There were wins over rival Michigan and a red-hot Penn Stat program and a massive blowout of Washington State in the Holiday bowl for redemption of not being selected for a seemingly better positioned bowl game.
At every step of the way in 2017 there was major adversity. Instead of folding, Mark Dantonio’s crew rallied together and came away with a season few saw coming from the outside world.
It was certainly a positive lesson for everyone involved — from what not to do off the field to how to grow together in the face of major doubters. By the end of it all, MSU football felt like it was closer to being back in the Big Ten title picture than ever before. The lesson of the 2017 season won’t soon be forgotten.
1-QB System Works Best
If you would’ve told anyone back in the 2016 offseason that Brian Lewerke would be the answer to MSU’s quarterback hopes, few would’ve believed you. Yet, the pattern of quarterback-by-committee not working and then getting a leader to emerge and make the team dangerous the next continued on.
No position seems to hold the keys to success or failure at Michigan State more that quarterback. It’s no coincidence that settling on one quarterback has proven to be the defining factor in offensive success at MSU.
Lewerke looked like the better option in 2016, took hold of the position in 2017 and the Spartans offense was back off to the races. The sophomore signal caller threw for over 2,700 yards and 20 touchdowns compared to just 7 interceptions. Compare that to the three-headed QB monster in 2016 that ended up with just 2,668 yards, completed just 57 percent of their passes and had just 19 touchdowns to 11 interceptions.
Coming up the ranks from a walk-on to starter in the face of supposed stiff competition from Damion Terry, Tyler O’Connor and emerging as the steadying force showed that picking one quarterback and sticking with them is a recipe for better chances at success in East Lansing.
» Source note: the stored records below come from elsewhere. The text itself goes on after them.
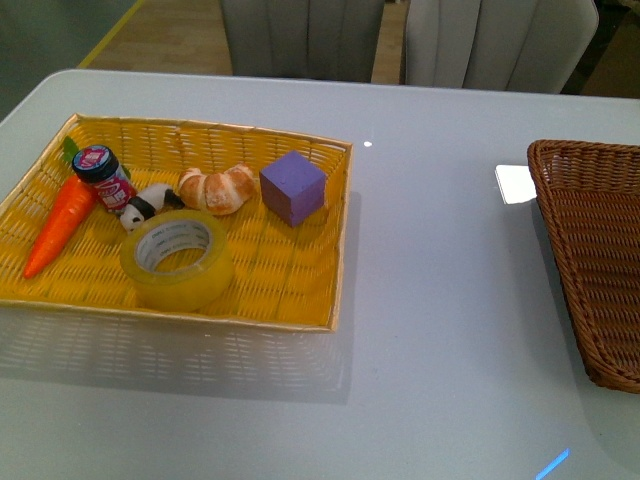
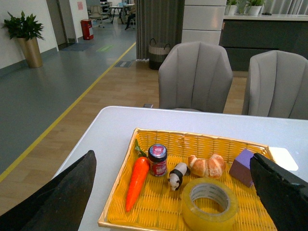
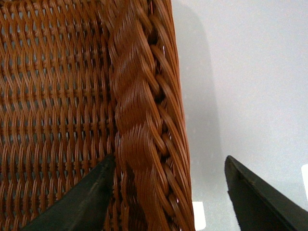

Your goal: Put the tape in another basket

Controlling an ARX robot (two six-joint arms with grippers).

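The tape [image 1: 178,258] lies flat in the yellow tray [image 1: 342,240], open from above; the panda figure [image 1: 143,205] and the croissant [image 1: 217,188] stand just behind it. To its right the tray floor is bare up to the purple block [image 1: 293,186]. Between the tray and the brown basket [image 1: 595,250] the bench [image 1: 440,300] is free. The basket's thick rim stands between the spread jaws of the right claw [image 3: 169,158]

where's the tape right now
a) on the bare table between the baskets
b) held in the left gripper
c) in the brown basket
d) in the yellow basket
d: the tape lies flat in the yellow basket near its front rim, with the other items behind it; the brown basket sits apart at the right.
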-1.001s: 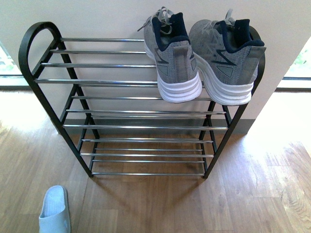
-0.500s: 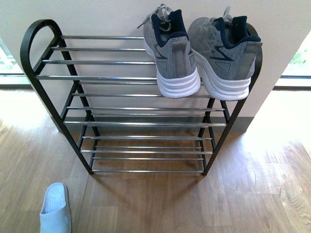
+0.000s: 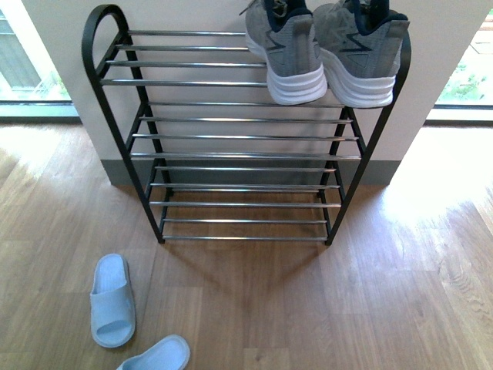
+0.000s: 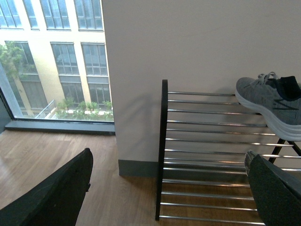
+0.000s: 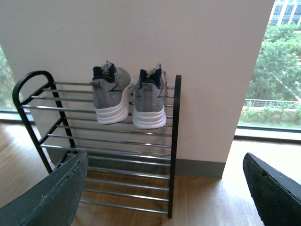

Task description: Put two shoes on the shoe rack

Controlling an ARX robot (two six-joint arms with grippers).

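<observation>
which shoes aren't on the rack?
The two pale blue slides, lying on the floor in front of the rack, towards its left. Both grey sneakers sit on its top tier.

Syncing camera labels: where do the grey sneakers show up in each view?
Front view: grey sneakers on the top tier of the shoe rack, at its right end, heels toward the camera.
Left wrist view: only one sneaker shows, on the top tier, cut off by the picture edge.
Right wrist view: both sit side by side on the top tier.
Shared landmark: the shoe rack's black end frame at the end away from the sneakers, visible in all three views.
</observation>
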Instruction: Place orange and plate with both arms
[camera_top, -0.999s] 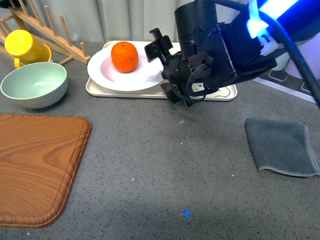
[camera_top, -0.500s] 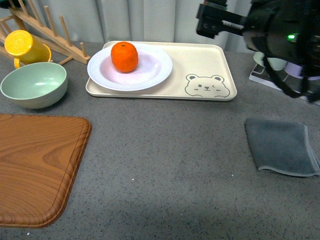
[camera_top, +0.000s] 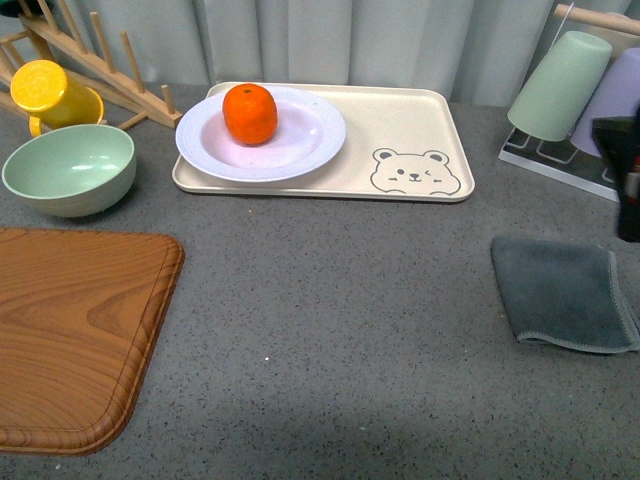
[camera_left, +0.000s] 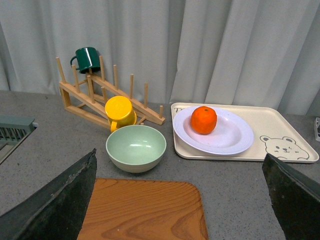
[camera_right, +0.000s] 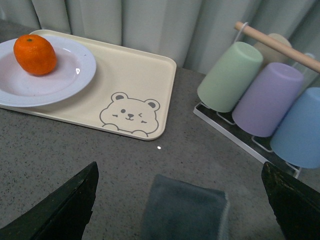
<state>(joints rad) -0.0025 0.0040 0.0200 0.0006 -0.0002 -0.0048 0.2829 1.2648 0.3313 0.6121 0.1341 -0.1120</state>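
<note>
Near left lies a wooden board (camera_top: 80, 335), near right a grey cloth (camera_top: 562, 292) — each end effector (camera_left: 175, 200) (camera_right: 177, 200) hangs spread and empty above the desk (camera_top: 330, 300). Farther off, the orange (camera_top: 250, 113) sits in the plate (camera_top: 300, 145) on the bear tray (camera_top: 400, 130). Placement looks done — what remains, I judge, is for both arms to stay clear.

My right gripper (camera_top: 628, 180) is cut off at the frame edge beside the grey cloth (camera_top: 562, 292); jaw state unreadable there.
</note>
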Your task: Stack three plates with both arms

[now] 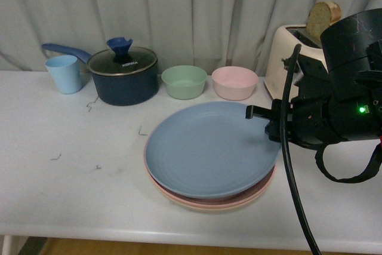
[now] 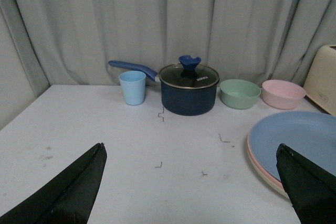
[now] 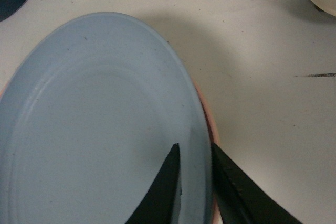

Lewerke established himself as the starter and has two more years to lead this team forward. If 2017 taught us anything, it’s that Lewerke is not to be underestimated, just like the Spartans as a whole.
This Offense has to be More Than Lewerke
As impressive as Brian Lewerke was last season, for large swaths of 2017 he was the only offense that mattered for Michigan State.
In fact, not only did Lewerke lead the way through the air, he was the Spartans leading rusher for much of the year too. Only a late-season surge from L.J. Scott, who only had three 100-yard games on the entire season, allowed him to overtake Lewerke on the ground.
Scott finished the season with 898 yards to Lewerke’s 559 yards, with Scott leading the TD category 8 to 5.
While it was nice to see the team back to winning against quality competition, the Spartans were torn apart by teams who could shut Lewerke down. Ohio State tore apart MSU and more importantly, held Lewerke completely in check. He rushed for just 2 total yards and passed for just 131 yards with two interceptions and no touchdowns in the 48-3 loss.
Can Scott become the star everyone thought he might have been last season, this season? If MSU wants to become a true East division and Big Ten title contender, it has to re-establish a tough run game that doesn’t rely on Lewerke to be the leading rusher for most of the season.